Hyderabad: 12% GST on sanitary napkins, artist protests by painting city black

A city artist is trying hard to become the voice of unheard, by highlighting the issues on which women are shying away to speak up!

Yes! The 12 % GST on sanitary napkins – a tax imposed on a ‘cultural nation’ where women speaking up are already squeezed, even in worse matters like child marriages, deaths due to dowry or rapes.

But, not all tend to remain quiet, amongst whom is ‘Swathi’ an artist screaming about GST in sanitary napkins.

Know How?

By painting on city walls messages like:

“I can’t avoid my personal hygiene though I’m not rich”

And another place, she has painted:

“I’m on my luxurious period now. And I’m speaking out.”

She has already done it for three days at different places and idea is to write it for five days.

Swathi along with her husband Vijay, both of who graduated from the Jawaharlal Nehru University Fine Arts College, Masab Tank, have taken their art places. They have painted buildings making them look attractive. For Swathi’s latest initiative, she has Vijay’s full support.

“It is natural isn’t it?”

Swathi asked about her going public about her very personal thing.

“Where there is no GST on bindi, why should there be GST on sanitary napkins?” she questioned with conviction that has showed up in her writings at some of the main thoroughfares in the city, including Filmnagar.

“I do not know if this will reach finance minister Arun Jaitley, but I sincerely wish the voice of women is heard,” Swathi told TOI.

An online campaign had been taken up by an MP that sanitary napkins should be exempted from GST.

TRS MP from Nizamabad and Chief minister K. Chandrasekhar Rao’s daughter Kavitha Kalvakuntla too had made a representation to Arun Jaitley that sanitary napkins should be exempted.

All the pleas seemed to have fallen on deaf ears. Swathi, however, has not given up. She is making use of her art to highlight a cause. “It does not take much time to do it. In fact, I am excited trying to make my voice heard through art,” she said.

Even as Swathi is making the walls speak loud with her art, women have taken to social media to highlight the issue.

When the centre introduced GST on sanitary napkins it argued that in pre-GST, sanitary napkins had attracted a concessional excise duty of 6% and 5% VAT and. “The pre-GST estimated total tax incidence on sanitary napkins was 13.68%. Therefore, 12% GST rate had been provided for sanitary napkin,” the government explained.

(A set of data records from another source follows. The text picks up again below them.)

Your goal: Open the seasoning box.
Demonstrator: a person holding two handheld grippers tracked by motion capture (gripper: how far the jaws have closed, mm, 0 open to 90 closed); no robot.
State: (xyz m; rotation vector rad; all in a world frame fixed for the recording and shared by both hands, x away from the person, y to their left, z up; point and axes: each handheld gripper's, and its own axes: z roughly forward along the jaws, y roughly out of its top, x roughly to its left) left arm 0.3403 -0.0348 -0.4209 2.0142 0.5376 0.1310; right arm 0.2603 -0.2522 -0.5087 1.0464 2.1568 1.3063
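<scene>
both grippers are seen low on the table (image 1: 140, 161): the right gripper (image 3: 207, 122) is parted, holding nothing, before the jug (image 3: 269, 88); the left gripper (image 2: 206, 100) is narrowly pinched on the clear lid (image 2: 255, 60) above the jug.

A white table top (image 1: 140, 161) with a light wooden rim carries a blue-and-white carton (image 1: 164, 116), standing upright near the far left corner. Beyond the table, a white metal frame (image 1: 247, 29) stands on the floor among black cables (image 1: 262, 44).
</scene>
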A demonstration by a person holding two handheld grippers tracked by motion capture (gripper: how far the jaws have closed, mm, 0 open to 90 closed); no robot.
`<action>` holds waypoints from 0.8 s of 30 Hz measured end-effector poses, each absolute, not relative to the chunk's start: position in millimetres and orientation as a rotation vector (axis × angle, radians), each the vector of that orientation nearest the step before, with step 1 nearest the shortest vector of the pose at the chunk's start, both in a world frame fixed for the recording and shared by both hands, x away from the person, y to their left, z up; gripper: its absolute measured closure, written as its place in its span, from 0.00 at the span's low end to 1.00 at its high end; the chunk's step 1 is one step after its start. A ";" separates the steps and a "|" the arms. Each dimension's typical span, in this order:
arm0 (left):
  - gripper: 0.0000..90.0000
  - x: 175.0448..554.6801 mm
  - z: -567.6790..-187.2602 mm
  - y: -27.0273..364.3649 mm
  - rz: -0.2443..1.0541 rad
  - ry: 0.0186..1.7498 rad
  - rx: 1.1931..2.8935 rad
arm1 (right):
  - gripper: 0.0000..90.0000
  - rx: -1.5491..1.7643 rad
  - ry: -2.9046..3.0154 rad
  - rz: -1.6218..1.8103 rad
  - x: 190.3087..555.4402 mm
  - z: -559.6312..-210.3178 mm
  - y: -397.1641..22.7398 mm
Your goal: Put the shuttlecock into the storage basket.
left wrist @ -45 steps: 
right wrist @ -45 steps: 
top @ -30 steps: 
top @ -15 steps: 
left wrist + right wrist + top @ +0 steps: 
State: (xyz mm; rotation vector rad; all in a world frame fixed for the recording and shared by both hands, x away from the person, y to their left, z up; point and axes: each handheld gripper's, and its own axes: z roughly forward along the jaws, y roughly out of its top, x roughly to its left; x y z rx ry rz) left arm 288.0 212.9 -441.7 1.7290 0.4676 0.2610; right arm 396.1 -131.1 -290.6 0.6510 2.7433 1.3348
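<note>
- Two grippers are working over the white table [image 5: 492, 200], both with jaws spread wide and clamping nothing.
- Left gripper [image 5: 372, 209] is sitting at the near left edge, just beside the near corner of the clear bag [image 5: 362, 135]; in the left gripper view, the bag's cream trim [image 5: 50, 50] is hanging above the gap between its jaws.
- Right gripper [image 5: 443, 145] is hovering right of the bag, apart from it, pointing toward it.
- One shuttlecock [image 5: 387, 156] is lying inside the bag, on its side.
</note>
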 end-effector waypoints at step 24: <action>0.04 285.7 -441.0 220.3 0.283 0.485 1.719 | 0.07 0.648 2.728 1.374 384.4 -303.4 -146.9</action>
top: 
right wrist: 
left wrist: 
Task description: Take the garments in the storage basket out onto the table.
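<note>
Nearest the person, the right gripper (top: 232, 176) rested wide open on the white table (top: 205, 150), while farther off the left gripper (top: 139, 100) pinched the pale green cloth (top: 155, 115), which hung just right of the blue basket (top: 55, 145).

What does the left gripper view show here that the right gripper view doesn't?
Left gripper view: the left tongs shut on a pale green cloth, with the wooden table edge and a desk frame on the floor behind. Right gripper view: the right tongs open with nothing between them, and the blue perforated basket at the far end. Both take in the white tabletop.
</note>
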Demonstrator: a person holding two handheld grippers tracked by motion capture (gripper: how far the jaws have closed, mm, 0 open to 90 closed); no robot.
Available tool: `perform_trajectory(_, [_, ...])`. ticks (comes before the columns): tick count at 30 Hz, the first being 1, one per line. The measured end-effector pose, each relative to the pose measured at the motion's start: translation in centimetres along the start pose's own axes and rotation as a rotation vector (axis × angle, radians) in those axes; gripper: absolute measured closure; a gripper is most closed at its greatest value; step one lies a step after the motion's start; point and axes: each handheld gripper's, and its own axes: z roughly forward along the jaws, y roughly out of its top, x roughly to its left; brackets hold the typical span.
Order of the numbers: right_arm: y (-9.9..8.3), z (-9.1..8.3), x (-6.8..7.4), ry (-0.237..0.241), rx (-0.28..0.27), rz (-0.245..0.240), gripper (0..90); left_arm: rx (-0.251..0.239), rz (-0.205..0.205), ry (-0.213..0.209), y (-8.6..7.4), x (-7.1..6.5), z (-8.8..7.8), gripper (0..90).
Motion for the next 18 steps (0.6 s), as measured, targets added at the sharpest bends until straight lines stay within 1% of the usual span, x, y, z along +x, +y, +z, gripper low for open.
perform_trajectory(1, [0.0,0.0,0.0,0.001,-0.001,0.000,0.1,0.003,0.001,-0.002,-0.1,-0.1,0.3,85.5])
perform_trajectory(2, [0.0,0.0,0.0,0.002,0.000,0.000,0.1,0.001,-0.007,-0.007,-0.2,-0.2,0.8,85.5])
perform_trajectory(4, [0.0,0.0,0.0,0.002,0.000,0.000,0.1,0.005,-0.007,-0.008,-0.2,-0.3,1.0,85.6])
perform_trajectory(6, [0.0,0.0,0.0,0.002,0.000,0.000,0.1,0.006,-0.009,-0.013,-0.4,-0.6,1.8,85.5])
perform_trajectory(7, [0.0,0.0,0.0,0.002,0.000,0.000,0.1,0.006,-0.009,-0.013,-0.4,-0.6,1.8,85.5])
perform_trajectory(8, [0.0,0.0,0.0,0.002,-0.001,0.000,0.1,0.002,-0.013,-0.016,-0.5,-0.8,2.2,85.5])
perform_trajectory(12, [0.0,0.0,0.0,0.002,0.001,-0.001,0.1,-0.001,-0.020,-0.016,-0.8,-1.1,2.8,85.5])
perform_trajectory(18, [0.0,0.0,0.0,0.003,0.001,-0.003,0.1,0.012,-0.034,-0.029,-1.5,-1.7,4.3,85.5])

Swathi has her line of argument. “Under GST, which is labeled as Good Simple Tax, the Indian government has made Kumkum, bindi and bangles tax-free but, levied 12 per cent luxury tax on sanitary pads. We must understand it is essential and should be affordable to all women for proper menstrual hygiene. About 80 percent of the Indian women can’t afford to buy sanitary pads,” she had her point!